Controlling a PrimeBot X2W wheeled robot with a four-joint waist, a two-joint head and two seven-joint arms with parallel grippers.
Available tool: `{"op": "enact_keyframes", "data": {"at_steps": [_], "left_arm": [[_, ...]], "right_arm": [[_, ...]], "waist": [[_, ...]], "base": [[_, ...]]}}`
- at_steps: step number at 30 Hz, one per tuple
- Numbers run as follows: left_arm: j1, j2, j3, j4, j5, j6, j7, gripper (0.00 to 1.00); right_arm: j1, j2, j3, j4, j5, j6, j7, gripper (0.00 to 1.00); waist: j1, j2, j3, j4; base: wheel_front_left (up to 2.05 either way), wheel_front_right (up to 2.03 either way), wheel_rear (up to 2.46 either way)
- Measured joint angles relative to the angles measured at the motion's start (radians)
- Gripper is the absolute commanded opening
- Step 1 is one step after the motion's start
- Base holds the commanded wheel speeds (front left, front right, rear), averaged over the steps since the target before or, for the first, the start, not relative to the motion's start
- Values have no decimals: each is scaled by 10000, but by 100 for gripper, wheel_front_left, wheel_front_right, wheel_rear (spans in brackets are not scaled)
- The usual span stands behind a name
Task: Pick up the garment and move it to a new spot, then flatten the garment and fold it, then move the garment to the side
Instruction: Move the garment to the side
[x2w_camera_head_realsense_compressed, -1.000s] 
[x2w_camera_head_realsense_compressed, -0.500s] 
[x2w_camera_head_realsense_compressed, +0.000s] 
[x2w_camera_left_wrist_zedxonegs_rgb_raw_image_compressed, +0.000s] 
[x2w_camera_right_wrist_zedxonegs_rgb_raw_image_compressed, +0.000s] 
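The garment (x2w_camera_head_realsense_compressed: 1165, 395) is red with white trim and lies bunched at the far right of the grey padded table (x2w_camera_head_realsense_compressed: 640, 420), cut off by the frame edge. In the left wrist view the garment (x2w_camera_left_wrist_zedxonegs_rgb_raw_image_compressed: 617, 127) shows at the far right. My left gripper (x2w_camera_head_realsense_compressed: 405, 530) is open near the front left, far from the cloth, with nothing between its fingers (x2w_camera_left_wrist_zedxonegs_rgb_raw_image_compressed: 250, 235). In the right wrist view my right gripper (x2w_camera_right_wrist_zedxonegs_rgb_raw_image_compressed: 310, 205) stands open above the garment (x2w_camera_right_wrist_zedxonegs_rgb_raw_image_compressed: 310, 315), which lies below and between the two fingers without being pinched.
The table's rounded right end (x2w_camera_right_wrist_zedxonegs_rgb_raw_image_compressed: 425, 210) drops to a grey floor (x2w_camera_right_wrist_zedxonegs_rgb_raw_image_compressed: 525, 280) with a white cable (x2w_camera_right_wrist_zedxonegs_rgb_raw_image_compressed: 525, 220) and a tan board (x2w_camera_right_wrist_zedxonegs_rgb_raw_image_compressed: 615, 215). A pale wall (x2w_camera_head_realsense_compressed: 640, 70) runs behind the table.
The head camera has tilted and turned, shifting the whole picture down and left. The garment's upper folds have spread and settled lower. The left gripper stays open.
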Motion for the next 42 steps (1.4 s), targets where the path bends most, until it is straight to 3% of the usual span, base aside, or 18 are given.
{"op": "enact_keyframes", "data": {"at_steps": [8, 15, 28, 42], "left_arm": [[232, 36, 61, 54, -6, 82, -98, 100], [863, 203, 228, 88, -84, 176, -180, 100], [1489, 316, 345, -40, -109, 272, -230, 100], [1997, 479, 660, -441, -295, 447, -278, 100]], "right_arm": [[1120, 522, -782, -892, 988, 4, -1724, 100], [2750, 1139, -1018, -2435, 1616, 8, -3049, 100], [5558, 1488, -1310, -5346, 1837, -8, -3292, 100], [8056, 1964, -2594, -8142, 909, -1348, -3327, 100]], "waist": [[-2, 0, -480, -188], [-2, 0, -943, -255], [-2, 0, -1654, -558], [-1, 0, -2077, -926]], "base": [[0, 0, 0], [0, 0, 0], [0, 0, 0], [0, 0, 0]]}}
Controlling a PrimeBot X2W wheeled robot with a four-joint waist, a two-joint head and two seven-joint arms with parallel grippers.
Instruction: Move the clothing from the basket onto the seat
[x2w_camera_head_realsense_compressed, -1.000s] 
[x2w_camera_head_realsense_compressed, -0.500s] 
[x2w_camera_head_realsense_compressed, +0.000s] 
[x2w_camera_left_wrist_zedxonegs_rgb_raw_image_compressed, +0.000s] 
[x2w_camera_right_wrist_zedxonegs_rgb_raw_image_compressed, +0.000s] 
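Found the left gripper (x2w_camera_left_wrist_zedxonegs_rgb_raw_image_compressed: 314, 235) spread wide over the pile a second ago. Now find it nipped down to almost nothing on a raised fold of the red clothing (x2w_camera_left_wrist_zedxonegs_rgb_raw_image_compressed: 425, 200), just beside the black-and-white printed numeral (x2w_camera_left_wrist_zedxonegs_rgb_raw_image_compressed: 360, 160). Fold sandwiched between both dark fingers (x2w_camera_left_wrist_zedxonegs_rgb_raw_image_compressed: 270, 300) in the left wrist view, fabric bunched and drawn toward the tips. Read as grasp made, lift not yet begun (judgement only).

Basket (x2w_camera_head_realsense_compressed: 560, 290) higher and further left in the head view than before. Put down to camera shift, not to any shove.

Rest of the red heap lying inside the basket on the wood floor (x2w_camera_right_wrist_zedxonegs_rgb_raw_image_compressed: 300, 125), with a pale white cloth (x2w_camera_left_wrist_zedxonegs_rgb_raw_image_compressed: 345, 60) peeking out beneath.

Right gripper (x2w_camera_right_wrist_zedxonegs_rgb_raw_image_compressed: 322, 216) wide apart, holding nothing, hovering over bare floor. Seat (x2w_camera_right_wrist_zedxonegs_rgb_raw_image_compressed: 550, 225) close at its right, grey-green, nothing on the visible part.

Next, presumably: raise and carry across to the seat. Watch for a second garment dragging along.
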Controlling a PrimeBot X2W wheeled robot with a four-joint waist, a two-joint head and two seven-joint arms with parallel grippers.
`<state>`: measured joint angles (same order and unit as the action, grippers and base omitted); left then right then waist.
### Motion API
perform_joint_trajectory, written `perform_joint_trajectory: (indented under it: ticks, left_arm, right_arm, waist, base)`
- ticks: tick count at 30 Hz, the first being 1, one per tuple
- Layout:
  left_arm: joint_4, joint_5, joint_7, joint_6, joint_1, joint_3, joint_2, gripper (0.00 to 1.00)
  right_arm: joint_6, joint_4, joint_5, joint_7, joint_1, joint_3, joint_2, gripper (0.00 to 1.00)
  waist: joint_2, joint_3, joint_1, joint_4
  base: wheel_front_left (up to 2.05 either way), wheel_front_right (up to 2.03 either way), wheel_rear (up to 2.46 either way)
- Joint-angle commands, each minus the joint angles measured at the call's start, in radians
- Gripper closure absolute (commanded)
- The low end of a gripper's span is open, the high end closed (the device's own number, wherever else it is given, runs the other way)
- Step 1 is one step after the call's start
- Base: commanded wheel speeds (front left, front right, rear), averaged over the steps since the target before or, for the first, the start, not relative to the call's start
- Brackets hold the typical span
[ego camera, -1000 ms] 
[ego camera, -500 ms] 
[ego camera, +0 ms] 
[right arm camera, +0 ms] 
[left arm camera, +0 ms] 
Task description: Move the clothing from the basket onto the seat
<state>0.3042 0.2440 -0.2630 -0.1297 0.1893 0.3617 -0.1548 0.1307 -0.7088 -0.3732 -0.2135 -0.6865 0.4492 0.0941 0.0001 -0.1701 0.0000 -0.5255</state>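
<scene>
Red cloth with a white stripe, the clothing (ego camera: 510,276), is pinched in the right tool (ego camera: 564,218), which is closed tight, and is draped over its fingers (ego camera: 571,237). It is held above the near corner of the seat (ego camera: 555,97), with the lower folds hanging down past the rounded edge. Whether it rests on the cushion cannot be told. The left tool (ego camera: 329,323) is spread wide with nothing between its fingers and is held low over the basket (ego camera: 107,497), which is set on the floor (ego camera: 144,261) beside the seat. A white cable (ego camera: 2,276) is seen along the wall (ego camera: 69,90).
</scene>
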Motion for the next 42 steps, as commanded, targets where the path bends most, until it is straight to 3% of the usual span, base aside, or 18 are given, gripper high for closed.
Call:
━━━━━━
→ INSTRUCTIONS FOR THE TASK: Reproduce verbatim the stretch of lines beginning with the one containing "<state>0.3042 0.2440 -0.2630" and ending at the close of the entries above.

→ ANSWER TO THE PROBLEM:
<state>0.3042 0.2440 -0.2630 -0.1297 0.1893 0.3617 -0.1548 0.1307 -0.7088 -0.3732 -0.2135 -0.6865 0.4492 0.0941 0.0001 -0.1701 0.0000 -0.5255</state>
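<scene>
Red cloth with a white stripe, the clothing (ego camera: 510,276), is pinched in the right tool (ego camera: 564,218), which is closed tight, and is draped over its fingers (ego camera: 571,237). It is held above the near corner of the seat (ego camera: 555,97), with the lower folds hanging down past the rounded edge. Whether it rests on the cushion cannot be told. The left tool (ego camera: 329,323) is spread wide with nothing between its fingers and is held low over the basket (ego camera: 107,497), which is set on the floor (ego camera: 144,261) beside the seat. A white cable (ego camera: 2,276) is seen along the wall (ego camera: 69,90).
</scene>
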Motion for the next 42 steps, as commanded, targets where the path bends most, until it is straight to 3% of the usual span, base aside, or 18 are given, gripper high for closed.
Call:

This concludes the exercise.